Human-in-the-loop Learning for Dynamic Congestion Games

Today mobile users learn and share their traffic observations via crowdsourcing platforms (e.g., Waze). Yet such platforms simply cater to selfish users' myopic interests to recommend the shortest path, and do not encourage enough users to travel and learn other paths for future others. Prior studies focus on one-shot congestion games without considering users' information learning, while our work studies how users learn and alter traffic conditions on stochastic paths in a human-in-the-loop manner. Our analysis shows that the myopic routing policy leads to severe under-exploration of stochastic paths. This results in a price of anarchy (PoA) greater than $2$, as compared to the socially optimal policy in minimizing the long-term social cost. Besides, the myopic policy fails to ensure the correct learning convergence about users' traffic hazard beliefs. To address this, we focus on informational (non-monetary) mechanisms as they are easier to implement than pricing. We first show that existing information-hiding mechanisms and deterministic path-recommendation mechanisms in Bayesian persuasion literature do not work with even (\text{PoA}=\infty). Accordingly, we propose a new combined hiding and probabilistic recommendation (CHAR) mechanism to hide all information from a selected user group and provide state-dependent probabilistic recommendations to the other user group. Our CHAR successfully ensures PoA less than (\frac{5}{4}), which cannot be further reduced by any other informational (non-monetary) mechanism. Besides the parallel network, we further extend our analysis and CHAR to more general linear path graphs with multiple intermediate nodes, and we prove that the PoA results remain unchanged. Additionally, we carry out experiments with real-world datasets to further extend our routing graphs and verify the close-to-optimal performance of our CHAR.

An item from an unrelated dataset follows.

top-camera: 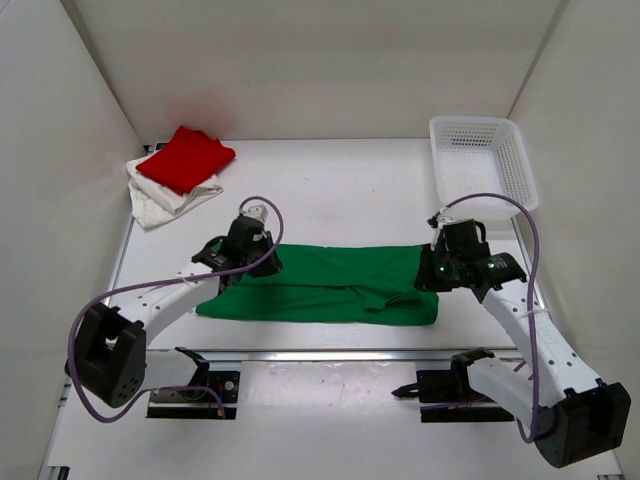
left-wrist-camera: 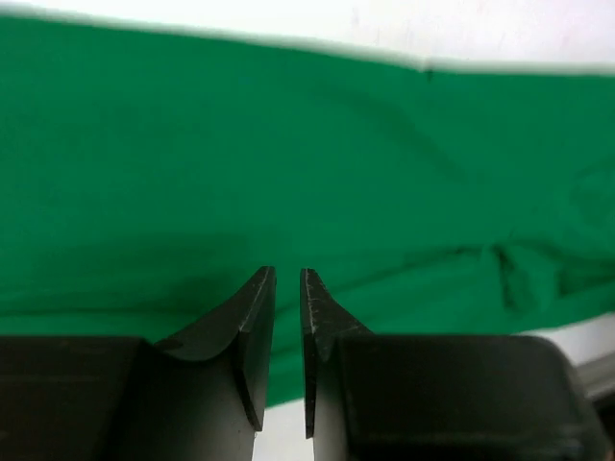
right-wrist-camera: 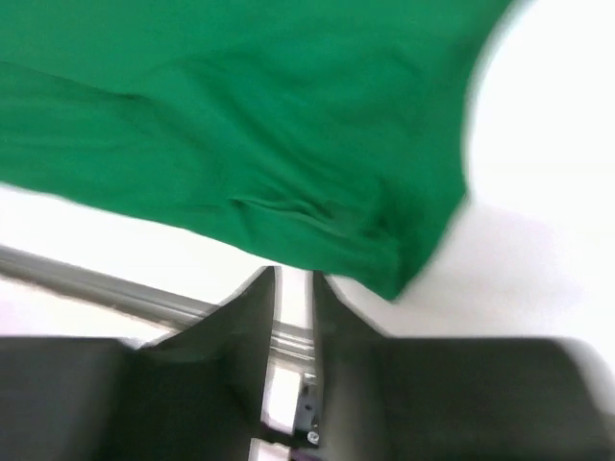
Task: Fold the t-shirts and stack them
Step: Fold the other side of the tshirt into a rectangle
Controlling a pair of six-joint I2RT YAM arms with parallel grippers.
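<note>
Left gripper (left-wrist-camera: pixel 286 274) hangs barely parted, empty, over the green t-shirt (top-camera: pixel 330 285). Right gripper (right-wrist-camera: pixel 294 277) likewise, empty, at its right end.

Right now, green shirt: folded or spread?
Partly folded: the green t-shirt lies as a long strip, a layer edge running along it; not yet compact.

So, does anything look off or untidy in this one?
At the far left, the red t-shirt lies skewed on the off-white t-shirt, whose crumpled edges stick out. The green t-shirt has a wrinkled fold near its right end.
</note>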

翻译：当前，移动用户通过众包平台（如Waze）学习并分享其交通观测信息。然而，此类平台往往仅迎合自私用户的短视利益以推荐最短路径，未能激励足够用户探索其他路径以供未来他人使用。先前研究主要关注不考虑用户信息学习的单次拥堵博弈，而本文则研究用户如何以人机协同的方式学习并改变随机路径上的交通状况。分析表明，短视路径选择策略会导致对随机路径的严重探索不足。相较于最小化长期社会成本的社会最优策略，这导致了大于$2$的无政府状态代价（PoA）。此外，短视策略无法确保用户对交通风险信念的正确学习收敛。为解决此问题，我们聚焦于信息型（非货币性）机制，因其比定价机制更易实施。我们首先证明，贝叶斯劝说文献中现有的信息隐藏机制与确定性路径推荐机制在即使（\text{PoA}=\infty）时仍无效。据此，我们提出一种新的组合隐藏与概率推荐（CHAR）机制，对选定用户群隐藏所有信息，并对另一用户群提供状态依赖的概率推荐。我们的CHAR机制成功确保PoA小于（\frac{5}{4}），且任何其他信息型（非货币性）机制均无法进一步降低该值。除平行网络外，我们进一步将分析及CHAR机制扩展至具有多个中间节点的更一般线性路径图，并证明PoA结果保持不变。此外，我们利用真实数据集进行实验，进一步扩展路由图并验证CHAR机制接近最优的性能。